The <ion-header-bar> is a directive provided by Ionic. It creates a mobile-friendly navigation menu. For now, it just contains a button for adding groceries to the list, which will invoke the addItem() method inside ListCtrl. The css class ion-plus will create a plus sign button using Ionic's Ionicon library.


<body ng-app="starter" ng-controller="ListCtrl">
	<ion-header-bar class="top">
		<h1 class="title">Items
			<button class="button button-icon ion-plus" ng-click="addItem()"></button>
	</ion-header-bar>
</body>
			

Ionic provides some handy tools for dealing with lists: <ion-list> and <ion-item>. We'll nest those inside an <ion-content> directive to indicate that this is the main body of the view. These may look familiar if you're familiar with table cells or list items in mobile.


<ion-content>
	<ion-list>
		<ion-item ng-repeat="item in items"></ion-item>
	</ion-list>
</ion-content>
			

Now that we have a UI for adding items to our list, we'll write a function to save our list items to our database using Flybase.

Saving Data

To save data, we'll create an Items factory that uses $flybaseResourceHttp, a service provided by the AngularFly library to synchronize our local Angular array with our remote data:

Edit app.js and add:


.factory('Items', function ($flybaseResourceHttp) {
	return $flybaseResourceHttp('items');
})
			

This will create a factory called Items which we can use to read and write to our database table called items.
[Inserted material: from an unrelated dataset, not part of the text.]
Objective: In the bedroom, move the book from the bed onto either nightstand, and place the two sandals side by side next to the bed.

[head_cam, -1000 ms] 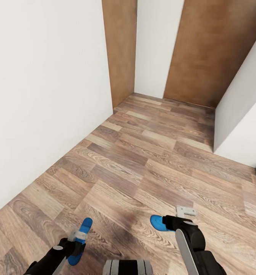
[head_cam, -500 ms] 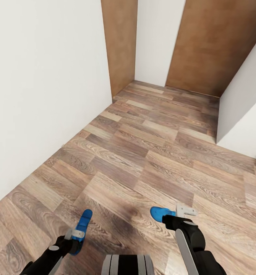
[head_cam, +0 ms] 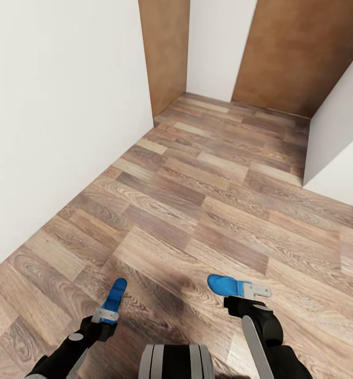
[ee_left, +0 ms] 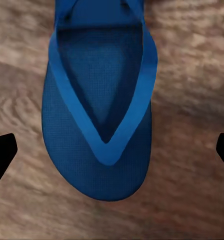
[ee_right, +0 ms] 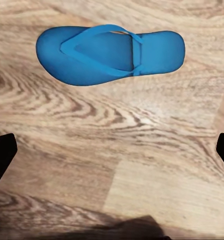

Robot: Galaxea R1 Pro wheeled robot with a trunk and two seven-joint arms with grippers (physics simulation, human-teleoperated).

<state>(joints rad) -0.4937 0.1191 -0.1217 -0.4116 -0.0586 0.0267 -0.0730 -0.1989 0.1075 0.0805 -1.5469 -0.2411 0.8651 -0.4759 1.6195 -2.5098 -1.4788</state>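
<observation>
**Two blue sandals on a bare plank floor, one before each open claw**

A wood floor (head_cam: 208,200) runs between white walls (head_cam: 55,121) to brown doors (head_cam: 297,52). Both arms reach low over its near edge. The left sandal (head_cam: 115,296) lies lengthwise, pointing away from the robot, just ahead of the left claw (head_cam: 105,316); its fingers are spread wide, empty, straddling the sandal's width. The right sandal (head_cam: 226,285) lies crosswise, just beside the right claw (head_cam: 253,290), also wide open and empty. That wrist probably needs turning to grip across it.
</observation>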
Now we can create our ListCtrl and inject our Items factory as a dependency:


.controller("ListCtrl", function($scope, Items) {
    Items.all().then(function(items){
        $scope.items = items;
    });

	//	grab the Flybase object...
	var Ref = Items.flybase();
	
	//	set up events to listen for changes...
	Ref.on('added', function( data ){
		$timeout(function() {
			$scope.items.push( data.value() );
		});
	});

	Ref.on('changed', function( data ){
		$timeout(function() {
			var snapshot = data.value();
			for( i in $scope.items ){
				var item = $scope.items[ i ];
				if( item._id == snapshot._id ){
					$scope.items[ i ] = snapshot;
				}
			}
		});
	});

	Ref.on('removed', function( data ){
		$timeout(function() {
			var snapshot = data.value();
			for( i in $scope.items ){
				var item = $scope.items[ i ];
				if( item._id == snapshot._id ){
					$scope.items.splice(i, 1);
				}
			}
		});
	});

	$scope.addItem = function() {
		var name = prompt("What do you need to do?");
		if (name) {
			newItem = new Items();
			newItem.name = name;
			newItem.$save().then(function(newData) {});
		}
	};
});
			
This shows the user a prompt to add a new todo item, and then we use AngularFly's $save function to add the item to our synchronized array. Now when we add items, they'll be stored under a unique ID generated in the database.